What are the Benefits of Spot Factoring?

  • It gives businesses a quick injection of cash as and when is it needed;
  • You only pay when the service is used;
  • There’s no long-term commitment;
  • The business incurs no additional debt;
  • No interest costs are generated through this process;
  • No business or personal assets are required as security apart from the invoice itself;
  • It can work in conjunction with other facilities, such as business loans and overdrafts, which are already in place;
  • Start-up businesses can access funds when they might not be able to do so through other means.

The Disadvantages of Spot Factoring

As with any method of business funding, there also some disadvantages to consider:

  • The cost of a spot factoring facility has a higher per invoice cost than a whole turnover agreement;
  • Factoring is a disclosed transaction so customers will be notified every time you choose to raise finance against an invoice;
  • Some businesses prefer to handle their own credit control so they can maintain friendly customer relationships.  
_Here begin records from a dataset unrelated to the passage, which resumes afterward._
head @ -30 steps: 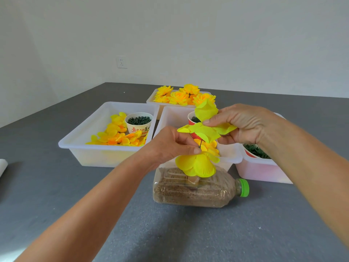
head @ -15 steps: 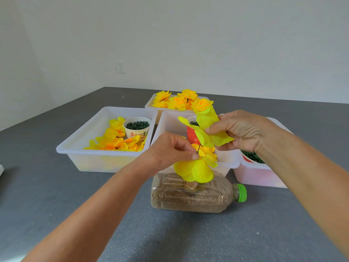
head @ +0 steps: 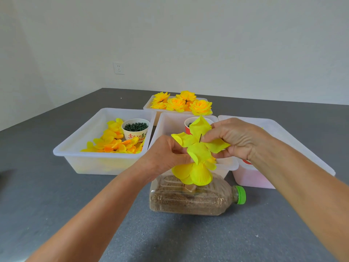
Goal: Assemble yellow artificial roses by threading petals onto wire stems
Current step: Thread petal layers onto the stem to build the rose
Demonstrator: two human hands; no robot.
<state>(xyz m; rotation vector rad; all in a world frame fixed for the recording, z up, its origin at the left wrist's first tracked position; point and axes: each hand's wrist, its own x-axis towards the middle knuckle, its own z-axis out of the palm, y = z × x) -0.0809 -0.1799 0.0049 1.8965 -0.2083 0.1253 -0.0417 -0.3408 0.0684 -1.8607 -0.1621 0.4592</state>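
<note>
Since a moment ago, both hands have been sinking, flattening the four-lobed petal layer (head: 198,143) so the wire stem (head: 200,138) is poking up through its centre. That stem is standing nearly upright above a plastic bottle (head: 188,200) lying on its side on the worktop (head: 56,195), with one fuller petal cluster (head: 192,173) sitting lower on it. The left hand (head: 164,156) is pinching the layer's left edge and the right hand (head: 232,137) is pinching beside the wire tip, with the layer lying between them, in front of four white trays.
</note>
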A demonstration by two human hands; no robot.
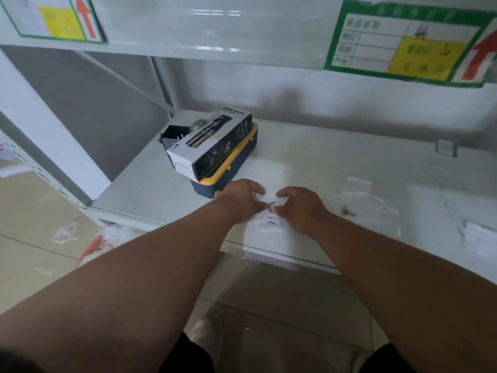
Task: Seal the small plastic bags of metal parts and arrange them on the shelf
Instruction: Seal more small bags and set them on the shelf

How to Choose a Spot Factoring Provider

Once you’ve decided spot factoring is right for your business, you need to find a provider that will be a good fit for you. To do this you need to ask questions:

  • What proportion of the invoice will you receive as an advance?
  • What will the service cost?
  • Will you be required to factor a certain number of invoices?
  • Does the factor have experience working with other companies in your industry?
  • Who will be working on your account?
  • How will they communicate with your customers?
  • Do you have anyone who can recommend a factoring provider to you?

Overall, spot factoring can be a very useful funding option for businesses of every size. However, it’s important to consider your options carefully and do plenty of research when searching for the right factor for you.